Le projet Community Space, de la police de Toronto, avait été lancé après une vague de fusillades cet été.

Deux policiers de Toronto enquêtent sur une fusillade survenue en septembre dans un logement communautaire de Toronto.

Toronto a connu 457 fusillades en 2019, selon les plus récentes données de la police (Archives).

Photo :  CBC / Jeremy Cohn

Radio-Canada

Le Service de police de Toronto a déposé 1145 accusations et saisi près de 250 armes à feu dans le cadre d'un projet temporaire de lutte contre la violence armée et les gangs de rue, lancé cet été dans certains quartiers à risque de la métropole.

Le projet Community Space a été amorcé en août en réponse à une vague de fusillades dans la Ville Reine. L’initiative, qui devait durer 11 semaines au départ, a été prolongée à la fin du mois d'octobre par le chef de la police de Toronto Mark Saunders.

Après 15 semaines d’activité, le commissaire de police Steve Watts, du Bureau de lutte contre le crime organisé, a présenté les résultats du projet lors d’une conférence de presse au quartier général de la police.

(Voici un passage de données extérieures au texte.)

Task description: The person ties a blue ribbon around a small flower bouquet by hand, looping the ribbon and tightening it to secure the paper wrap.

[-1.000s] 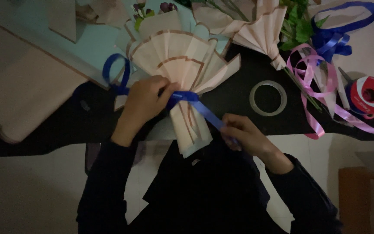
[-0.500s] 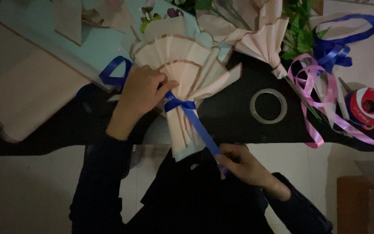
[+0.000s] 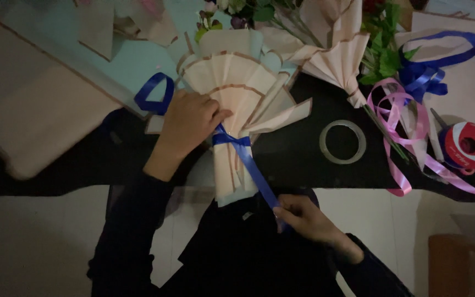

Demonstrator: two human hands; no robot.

Selon lui, le projet est une réussite, bien que le nombre de fusillades a atteint un triste record cette année.

Steve Watts a rapporté que le programme avait contribué à 463 arrestations.

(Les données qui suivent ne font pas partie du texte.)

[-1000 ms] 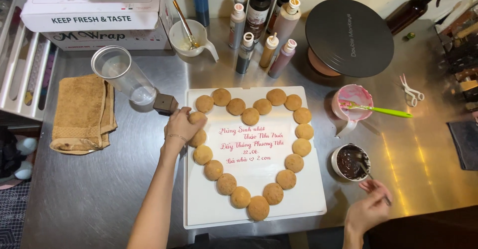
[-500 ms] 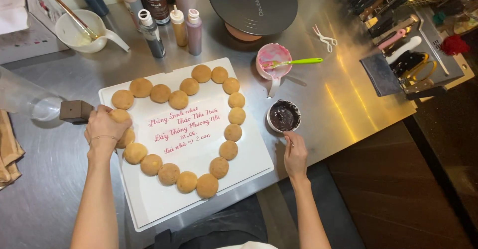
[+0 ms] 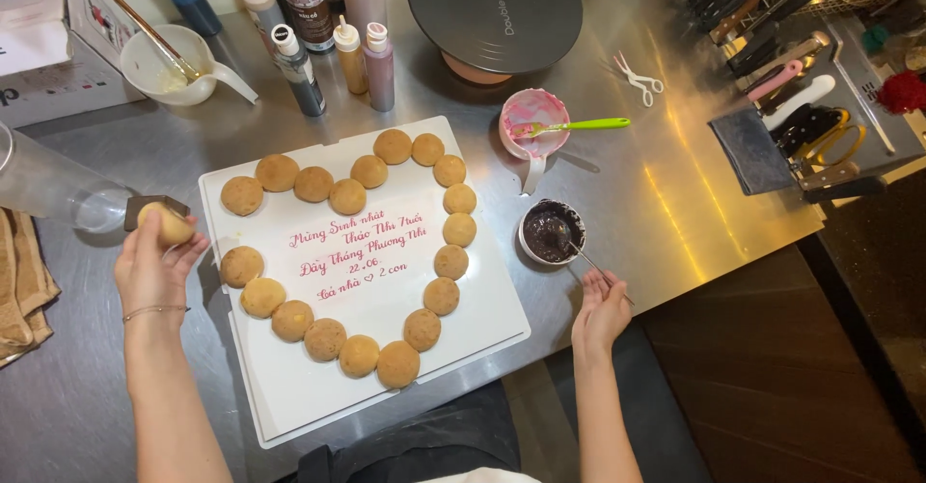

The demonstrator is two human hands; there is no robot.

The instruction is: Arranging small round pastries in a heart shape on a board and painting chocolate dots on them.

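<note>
A white square board (image 3: 482,333) lies on the steel counter with several round golden pastry puffs (image 3: 422,330) set in a heart outline around red handwriting. One gap shows on the heart's left side. My left hand (image 3: 154,261) is lifted off the board's left edge and holds one puff (image 3: 166,222) between its fingers. My right hand (image 3: 600,307) rests at the counter's front edge, pinching the thin handle of a tool (image 3: 590,262) that dips into a small white cup of dark chocolate (image 3: 551,231).
A pink cup with a green spatula (image 3: 533,122), several squeeze bottles (image 3: 333,39), a white bowl with a brush (image 3: 174,58), a black turntable (image 3: 494,10) and small scissors (image 3: 639,77) stand behind. A clear tumbler (image 3: 48,186), a tan towel (image 3: 21,285) lie left; tools (image 3: 796,121) right.
My left hand has picked a puff out of the heart's left side and lifted it away to the left. My right hand has taken hold of the tool in the chocolate cup.
</note>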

Un homme au crane rasé et en costume parle devant un pupitre de la police de Toronto.

Le commissaire de police Steve Watts, du Bureau de lutte contre le crime organisé admet que la lutte contre les gangs de rue doit se faire en collaboration avec les organismes communautaires.

Photo : Radio-Canada

Le projet avait reçu un financement de 4,5 millions de dollars provenant des trois ordres de gouvernement, qui a été entièrement dépensé. L’objectif était d’améliorer le sentiment de sécurité dans les quartiers qui sont particulièrement touchés par la violence armée.

Concrètement, la police a déployé plus de policiers sur le terrain, sous la direction du Groupe de travail intégré sur les armes à feu et les gangs, avec pour mission de recueillir des renseignements et d'assurer une meilleure présence.

Les agents devaient aussi surveiller en particulier les accusés libérés sous caution et les récidivistes potentiels.

Lors de sa dernière mise à jour le 31 octobre, la police avait déjà annoncé avoir procédé à 391 arrestations et déposé 908 accusations, dont 26 % pour des infractions reliées aux armes à feu.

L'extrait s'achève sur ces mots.